でも、本人はその方面の野望もちょっとあるらしくて、今日はテーマがテーマですから仕方ないのですが、最後2曲と最初のアンコールはハリウッド映画で歌われた英語の歌でまるで歌謡ショーになってしまい、オペラアリアほど彼の魅力を出せる曲でなかったこともありちょっと不満。ルックス云々を別にしても、本格的なアリアで勝負するほうが良いと思うんですけどね。
その証拠に、一番受けたのはカヴァレリア・ルスティカーナで、ほら、上手ならオペラになじみのない人でもちゃんと魅力はわかるのよ。
因みに、私が一番うっとりしたのは、アリアとして聴き飽きて ないという理由で、ジョコンダとフェードラ。
カレヤの最大の売り物は声量とクリーミーな美声ですが、これだけのヴォリュームを楽々と出せる人はそうはいなくて、私はこのホールの同じ席でカウフマンやフローレスを聴いたこともありますが、違うレベルです。彼の口から私の耳まで3メートルくらいでしたが、彼の声を全身に浴びるような感覚で嬉しいけど、少々迫力あり過ぎと思ったくらい。
それに、こんなに近くだと、呼吸やつなぎの部分で小さい妙な音が漏れるのも聴こえてしまうこともよくあるのですが、カレヤはこれが顕著で、クシュクシュというドイツ語みたいな発音の雑音をしょっちゅう出したのがちょっと興ざめだったかも。

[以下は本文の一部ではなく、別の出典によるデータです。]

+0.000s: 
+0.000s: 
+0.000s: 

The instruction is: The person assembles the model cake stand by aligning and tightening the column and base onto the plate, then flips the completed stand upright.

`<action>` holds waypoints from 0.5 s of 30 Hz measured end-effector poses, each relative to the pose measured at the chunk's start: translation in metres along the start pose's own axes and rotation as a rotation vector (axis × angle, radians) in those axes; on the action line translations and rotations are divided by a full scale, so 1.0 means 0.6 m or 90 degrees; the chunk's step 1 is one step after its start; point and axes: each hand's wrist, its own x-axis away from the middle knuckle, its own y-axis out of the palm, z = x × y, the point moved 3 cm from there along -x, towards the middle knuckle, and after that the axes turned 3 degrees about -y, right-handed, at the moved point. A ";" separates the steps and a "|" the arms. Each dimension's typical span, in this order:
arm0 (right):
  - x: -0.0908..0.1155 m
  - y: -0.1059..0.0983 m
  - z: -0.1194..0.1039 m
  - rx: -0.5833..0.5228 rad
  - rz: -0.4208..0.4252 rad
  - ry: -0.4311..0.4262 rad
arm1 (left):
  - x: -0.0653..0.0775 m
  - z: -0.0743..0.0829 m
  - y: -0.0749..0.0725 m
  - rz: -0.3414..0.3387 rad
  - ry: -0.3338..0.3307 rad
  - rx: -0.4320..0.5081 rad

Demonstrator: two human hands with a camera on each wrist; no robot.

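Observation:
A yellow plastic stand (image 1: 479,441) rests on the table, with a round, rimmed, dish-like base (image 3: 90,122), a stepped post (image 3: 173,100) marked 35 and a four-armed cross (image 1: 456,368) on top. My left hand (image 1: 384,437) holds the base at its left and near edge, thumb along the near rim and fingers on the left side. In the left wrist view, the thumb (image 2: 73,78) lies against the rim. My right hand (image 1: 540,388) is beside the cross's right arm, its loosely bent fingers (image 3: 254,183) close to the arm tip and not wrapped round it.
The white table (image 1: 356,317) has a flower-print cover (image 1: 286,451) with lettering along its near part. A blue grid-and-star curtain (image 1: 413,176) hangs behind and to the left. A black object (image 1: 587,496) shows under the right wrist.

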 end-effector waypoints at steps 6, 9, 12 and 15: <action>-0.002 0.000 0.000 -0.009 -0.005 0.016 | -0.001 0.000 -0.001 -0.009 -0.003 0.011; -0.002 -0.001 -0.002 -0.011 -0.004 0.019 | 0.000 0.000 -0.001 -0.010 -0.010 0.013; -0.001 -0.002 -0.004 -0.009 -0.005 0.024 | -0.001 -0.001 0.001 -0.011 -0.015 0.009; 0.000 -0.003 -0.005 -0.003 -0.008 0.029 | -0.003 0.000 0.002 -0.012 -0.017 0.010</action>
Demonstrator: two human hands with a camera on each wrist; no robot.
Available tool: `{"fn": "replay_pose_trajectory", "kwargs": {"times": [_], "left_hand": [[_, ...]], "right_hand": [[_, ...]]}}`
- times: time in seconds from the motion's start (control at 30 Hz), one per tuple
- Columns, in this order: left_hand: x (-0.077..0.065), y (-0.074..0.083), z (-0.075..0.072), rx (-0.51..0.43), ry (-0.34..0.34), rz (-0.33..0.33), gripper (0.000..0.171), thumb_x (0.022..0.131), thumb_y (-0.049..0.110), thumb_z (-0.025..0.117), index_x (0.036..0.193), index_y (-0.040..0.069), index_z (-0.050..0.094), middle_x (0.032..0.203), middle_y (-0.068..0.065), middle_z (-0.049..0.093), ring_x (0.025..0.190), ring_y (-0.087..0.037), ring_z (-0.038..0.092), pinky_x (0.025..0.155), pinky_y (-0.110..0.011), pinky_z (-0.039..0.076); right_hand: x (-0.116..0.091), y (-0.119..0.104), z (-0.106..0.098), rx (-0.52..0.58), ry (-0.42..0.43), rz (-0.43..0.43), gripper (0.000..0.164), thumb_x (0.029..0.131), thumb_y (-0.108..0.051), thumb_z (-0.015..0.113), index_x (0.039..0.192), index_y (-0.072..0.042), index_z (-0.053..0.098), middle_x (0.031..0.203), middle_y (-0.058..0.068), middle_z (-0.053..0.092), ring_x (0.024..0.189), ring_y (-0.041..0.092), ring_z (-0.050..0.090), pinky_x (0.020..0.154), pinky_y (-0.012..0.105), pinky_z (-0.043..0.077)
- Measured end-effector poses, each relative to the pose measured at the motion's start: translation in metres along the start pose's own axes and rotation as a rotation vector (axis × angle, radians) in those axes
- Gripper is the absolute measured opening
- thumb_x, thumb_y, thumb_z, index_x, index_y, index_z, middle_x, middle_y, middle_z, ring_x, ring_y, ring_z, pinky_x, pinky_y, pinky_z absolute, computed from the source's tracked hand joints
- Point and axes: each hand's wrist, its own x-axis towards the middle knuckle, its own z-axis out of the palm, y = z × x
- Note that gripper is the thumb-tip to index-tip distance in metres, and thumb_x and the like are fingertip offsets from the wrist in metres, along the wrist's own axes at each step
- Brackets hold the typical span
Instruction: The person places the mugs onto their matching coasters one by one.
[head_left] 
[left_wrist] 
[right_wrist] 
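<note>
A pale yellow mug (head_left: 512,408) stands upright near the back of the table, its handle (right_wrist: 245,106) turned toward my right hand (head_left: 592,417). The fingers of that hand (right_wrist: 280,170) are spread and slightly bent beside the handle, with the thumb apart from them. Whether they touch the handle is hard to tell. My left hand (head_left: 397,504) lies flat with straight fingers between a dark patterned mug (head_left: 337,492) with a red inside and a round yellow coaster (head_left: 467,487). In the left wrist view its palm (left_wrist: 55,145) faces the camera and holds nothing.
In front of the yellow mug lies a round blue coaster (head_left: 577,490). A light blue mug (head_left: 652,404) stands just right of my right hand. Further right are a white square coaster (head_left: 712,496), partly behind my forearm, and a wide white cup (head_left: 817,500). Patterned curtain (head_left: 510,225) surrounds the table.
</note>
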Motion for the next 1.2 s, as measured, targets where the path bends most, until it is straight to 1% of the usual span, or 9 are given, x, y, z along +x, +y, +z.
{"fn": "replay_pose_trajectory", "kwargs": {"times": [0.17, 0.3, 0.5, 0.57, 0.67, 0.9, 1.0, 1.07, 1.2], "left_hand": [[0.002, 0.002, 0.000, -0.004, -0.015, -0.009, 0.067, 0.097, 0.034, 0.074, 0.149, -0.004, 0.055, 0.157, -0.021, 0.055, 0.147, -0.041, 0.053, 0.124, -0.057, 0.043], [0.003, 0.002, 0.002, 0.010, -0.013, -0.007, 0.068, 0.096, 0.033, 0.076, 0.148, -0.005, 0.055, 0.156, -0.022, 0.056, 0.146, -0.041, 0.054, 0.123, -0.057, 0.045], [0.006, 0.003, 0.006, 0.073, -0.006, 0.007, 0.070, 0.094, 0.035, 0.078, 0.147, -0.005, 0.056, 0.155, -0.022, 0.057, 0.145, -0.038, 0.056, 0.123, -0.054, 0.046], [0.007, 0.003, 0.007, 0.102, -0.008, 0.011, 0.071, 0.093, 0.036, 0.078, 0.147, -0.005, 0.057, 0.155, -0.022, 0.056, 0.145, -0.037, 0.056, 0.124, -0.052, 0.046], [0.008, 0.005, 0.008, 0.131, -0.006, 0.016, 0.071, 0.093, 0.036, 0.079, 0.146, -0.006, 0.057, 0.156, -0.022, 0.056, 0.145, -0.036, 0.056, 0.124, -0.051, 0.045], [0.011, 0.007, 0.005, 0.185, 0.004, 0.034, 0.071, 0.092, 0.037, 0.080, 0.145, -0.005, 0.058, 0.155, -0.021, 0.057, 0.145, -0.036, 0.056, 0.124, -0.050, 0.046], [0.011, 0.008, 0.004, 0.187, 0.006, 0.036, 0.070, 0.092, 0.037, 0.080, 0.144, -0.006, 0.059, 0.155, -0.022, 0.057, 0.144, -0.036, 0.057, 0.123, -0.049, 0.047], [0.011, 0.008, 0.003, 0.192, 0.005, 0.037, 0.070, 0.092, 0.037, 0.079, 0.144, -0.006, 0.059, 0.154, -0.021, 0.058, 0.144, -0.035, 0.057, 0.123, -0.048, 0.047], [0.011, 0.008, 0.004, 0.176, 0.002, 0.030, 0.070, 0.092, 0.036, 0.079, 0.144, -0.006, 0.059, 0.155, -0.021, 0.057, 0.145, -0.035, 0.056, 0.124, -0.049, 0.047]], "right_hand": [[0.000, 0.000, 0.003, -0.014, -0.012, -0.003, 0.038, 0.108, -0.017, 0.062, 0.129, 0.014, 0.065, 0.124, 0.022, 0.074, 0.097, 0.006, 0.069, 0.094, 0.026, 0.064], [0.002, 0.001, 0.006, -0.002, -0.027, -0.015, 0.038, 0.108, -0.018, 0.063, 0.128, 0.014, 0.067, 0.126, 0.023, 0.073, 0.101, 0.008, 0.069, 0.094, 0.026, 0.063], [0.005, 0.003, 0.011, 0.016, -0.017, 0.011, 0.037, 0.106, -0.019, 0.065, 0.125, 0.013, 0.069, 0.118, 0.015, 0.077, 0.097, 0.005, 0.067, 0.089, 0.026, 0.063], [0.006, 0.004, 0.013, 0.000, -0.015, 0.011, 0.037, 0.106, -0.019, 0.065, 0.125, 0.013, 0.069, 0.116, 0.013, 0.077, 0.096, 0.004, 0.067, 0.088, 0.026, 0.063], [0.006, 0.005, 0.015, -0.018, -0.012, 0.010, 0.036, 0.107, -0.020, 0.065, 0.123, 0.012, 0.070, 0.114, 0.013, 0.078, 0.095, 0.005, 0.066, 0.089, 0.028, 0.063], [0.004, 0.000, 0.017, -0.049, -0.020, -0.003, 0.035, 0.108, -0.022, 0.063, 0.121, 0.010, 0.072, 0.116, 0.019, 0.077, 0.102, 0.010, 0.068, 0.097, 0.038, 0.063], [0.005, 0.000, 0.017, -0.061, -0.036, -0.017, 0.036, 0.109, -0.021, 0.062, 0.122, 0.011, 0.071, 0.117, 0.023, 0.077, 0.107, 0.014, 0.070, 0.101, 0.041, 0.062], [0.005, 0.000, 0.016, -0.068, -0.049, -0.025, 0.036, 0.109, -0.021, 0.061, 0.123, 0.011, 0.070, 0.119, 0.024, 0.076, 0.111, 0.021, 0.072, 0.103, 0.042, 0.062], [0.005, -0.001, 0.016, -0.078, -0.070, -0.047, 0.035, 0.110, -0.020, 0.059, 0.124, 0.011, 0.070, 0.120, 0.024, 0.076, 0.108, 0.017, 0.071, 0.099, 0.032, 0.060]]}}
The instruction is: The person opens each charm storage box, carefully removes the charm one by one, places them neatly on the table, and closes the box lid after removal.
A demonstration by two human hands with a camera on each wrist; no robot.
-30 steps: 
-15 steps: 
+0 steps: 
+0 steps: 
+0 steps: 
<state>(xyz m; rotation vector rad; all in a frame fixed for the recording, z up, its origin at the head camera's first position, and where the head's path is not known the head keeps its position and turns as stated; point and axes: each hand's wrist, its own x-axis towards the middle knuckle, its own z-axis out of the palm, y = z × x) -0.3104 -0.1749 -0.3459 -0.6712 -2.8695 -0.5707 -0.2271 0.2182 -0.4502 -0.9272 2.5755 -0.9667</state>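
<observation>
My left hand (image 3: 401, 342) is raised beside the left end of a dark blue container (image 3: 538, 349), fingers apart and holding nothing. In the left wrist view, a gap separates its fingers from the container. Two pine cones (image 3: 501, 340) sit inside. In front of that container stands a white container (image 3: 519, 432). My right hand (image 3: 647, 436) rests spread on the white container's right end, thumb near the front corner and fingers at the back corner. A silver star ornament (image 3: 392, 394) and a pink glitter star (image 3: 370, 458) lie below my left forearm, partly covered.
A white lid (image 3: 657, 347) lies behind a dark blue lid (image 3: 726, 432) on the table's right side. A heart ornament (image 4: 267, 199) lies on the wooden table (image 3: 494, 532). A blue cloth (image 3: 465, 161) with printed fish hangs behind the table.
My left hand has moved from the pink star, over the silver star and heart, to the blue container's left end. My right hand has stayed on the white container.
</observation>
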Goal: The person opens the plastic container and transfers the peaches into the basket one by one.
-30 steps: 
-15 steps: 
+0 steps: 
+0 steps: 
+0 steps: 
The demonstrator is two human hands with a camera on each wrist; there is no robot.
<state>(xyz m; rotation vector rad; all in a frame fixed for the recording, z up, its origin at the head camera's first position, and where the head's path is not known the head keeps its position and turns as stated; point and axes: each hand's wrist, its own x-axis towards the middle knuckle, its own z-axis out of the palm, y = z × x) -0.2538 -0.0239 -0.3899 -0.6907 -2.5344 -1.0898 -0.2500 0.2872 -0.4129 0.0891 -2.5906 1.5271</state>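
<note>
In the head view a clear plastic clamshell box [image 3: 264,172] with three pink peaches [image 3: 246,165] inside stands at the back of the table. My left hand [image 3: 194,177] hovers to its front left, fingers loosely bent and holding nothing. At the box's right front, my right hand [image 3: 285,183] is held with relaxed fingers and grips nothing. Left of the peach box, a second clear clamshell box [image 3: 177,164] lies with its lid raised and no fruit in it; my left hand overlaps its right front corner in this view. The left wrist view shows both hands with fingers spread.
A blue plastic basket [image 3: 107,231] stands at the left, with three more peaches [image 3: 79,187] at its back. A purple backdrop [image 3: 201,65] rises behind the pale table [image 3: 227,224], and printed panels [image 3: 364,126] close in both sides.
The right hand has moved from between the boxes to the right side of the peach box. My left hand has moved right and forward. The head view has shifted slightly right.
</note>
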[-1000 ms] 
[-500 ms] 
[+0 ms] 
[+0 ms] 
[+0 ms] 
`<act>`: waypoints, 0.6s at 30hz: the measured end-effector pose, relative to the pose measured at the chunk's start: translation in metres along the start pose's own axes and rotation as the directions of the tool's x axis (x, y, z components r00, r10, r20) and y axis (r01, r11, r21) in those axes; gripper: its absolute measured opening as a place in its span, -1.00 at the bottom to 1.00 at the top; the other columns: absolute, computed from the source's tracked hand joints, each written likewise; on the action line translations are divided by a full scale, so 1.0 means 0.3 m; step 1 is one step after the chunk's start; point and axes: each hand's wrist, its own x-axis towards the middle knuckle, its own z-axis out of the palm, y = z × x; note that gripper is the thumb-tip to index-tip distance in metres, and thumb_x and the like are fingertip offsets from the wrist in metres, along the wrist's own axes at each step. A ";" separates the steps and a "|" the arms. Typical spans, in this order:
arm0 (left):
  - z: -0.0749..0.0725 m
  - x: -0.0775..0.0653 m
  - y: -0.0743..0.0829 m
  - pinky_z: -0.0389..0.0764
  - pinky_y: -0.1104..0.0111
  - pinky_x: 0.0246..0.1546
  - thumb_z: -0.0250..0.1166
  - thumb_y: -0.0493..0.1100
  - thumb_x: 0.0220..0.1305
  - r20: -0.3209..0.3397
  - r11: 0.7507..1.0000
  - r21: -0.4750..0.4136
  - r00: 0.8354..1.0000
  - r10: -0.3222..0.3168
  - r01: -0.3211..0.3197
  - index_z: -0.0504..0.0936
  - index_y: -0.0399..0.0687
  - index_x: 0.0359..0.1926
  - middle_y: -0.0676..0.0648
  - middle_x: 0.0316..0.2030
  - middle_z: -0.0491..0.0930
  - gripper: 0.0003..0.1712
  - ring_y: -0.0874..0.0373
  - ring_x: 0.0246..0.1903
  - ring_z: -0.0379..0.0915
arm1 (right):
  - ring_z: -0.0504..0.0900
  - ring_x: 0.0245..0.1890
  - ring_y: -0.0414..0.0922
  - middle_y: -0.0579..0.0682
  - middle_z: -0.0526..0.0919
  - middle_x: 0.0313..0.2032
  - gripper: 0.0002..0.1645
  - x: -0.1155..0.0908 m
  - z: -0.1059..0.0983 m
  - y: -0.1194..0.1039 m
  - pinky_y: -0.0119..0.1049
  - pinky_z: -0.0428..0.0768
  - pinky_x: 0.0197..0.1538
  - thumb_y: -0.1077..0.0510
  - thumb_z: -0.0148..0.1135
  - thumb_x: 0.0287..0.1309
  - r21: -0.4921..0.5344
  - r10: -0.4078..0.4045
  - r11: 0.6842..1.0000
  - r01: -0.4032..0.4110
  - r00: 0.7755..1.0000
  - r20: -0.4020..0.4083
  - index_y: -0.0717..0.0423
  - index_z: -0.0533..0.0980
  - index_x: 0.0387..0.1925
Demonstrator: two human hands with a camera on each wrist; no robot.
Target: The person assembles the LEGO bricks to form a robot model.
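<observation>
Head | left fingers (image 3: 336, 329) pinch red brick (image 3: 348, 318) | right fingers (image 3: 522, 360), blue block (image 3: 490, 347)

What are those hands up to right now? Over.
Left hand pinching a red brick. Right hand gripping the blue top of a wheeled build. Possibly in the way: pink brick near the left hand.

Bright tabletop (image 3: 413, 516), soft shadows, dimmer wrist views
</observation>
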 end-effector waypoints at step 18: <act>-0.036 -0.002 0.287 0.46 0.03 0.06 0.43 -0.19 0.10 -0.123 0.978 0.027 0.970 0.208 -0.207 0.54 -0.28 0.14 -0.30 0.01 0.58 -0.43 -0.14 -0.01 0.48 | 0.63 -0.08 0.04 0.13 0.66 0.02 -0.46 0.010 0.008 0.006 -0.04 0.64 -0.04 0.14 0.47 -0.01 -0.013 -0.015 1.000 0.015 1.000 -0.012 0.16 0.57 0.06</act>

で、それならいっそドイツ語で歌ってくれればいいのにとつい思ってしまい、最近私はYoutubeでクラウス君のローエングリンばかり観てるんですが、カレヤのこの立派な声量とまっすぐな美声とスタミナありそうな体躯はローエングリン向きではないのかしらとも思ったし。ワーグナーを歌うにはドイツ語が問題でしょうが、是非習得して頂きたいものです。それとも、ENOで彼が英語でワーグナーをやってくれるのであれば、翻訳オペラは大嫌いな私ですが、何度でも聴きに行きますとも
カレヤは期待通りの素晴らしさで、素人客でも「オペラ歌手ってすごーい!」と感激したに違いないですが、このコンサートには、残念乍ら大きな欠点があり、それは共演したソプラノがあまりにひどかったことです
インディラ・トーマスって名前も聴いたことないし、経歴を見ても大したことないので期待はしてませんでしたが、声はかすれるし声量はまるっきりないし、たまたまこの日だけ超不調だったということでもない限り、この由緒あるホールでソロを歌えるレベルではありません。
後半は少しましになりましたが、前半のひどさが普通なのであれば、このホールどころか、どこででもプロとしてやっていける筈がありません。
もっと上手なソプラノはゴマンはいるのに、なぜ彼女がここに? と不思議でなりませんでしたが、こうなったらもうヤケクソで、「これほどレベルの違う二人のデュエットを聴くことは滅多にないから、貴重で珍しい機会と思って面白がるしかないわ」、と
アイーダがお得意のようですから、役柄にぴったりの褐色の肌の美人なんだし、アイーダを歌い演じてくれればまだ救われたかもしれないのに、いやそれ以前の問題として、カレヤとの二重唱の相手としてだけで充分なのに、結構難しいのもたくさん歌いたがって(歌わせてあげる側が悪い)、聴いてる身にもなってよね
トーマス嬢の2着のドレスを比べて、体型に合う衣装選びがいかに大切ということもいやと言うほど再認識させられました。
赤いドレスの時は、顔は華やかな美人で大柄な彼女は舞台映えしてとてもチャーミングだったのに、体型がもろに出る黒いドレスに着替えたら、まるで別人
二人の後ろ姿の写真でもおわかりのように、でっかいカレヤが、彼女の隣に立つとほっそり見えるくらい(ちょっと燕尾服のズボンが短いのが残念)。
実は最近、これと似たようなドレープのワンピースを買った私、頑張ってジムで運動して醜態をさらさないようにしなくては、と決意もあらたにしました。
さて、明日はウィグモア・ホールにイタリア人テノールのファビオ・アルミリアートを聴きに行きますが、今がピークのカレヤのすぐ後に、やや盛りを過ぎたアルミリアートというのも興味深いかも。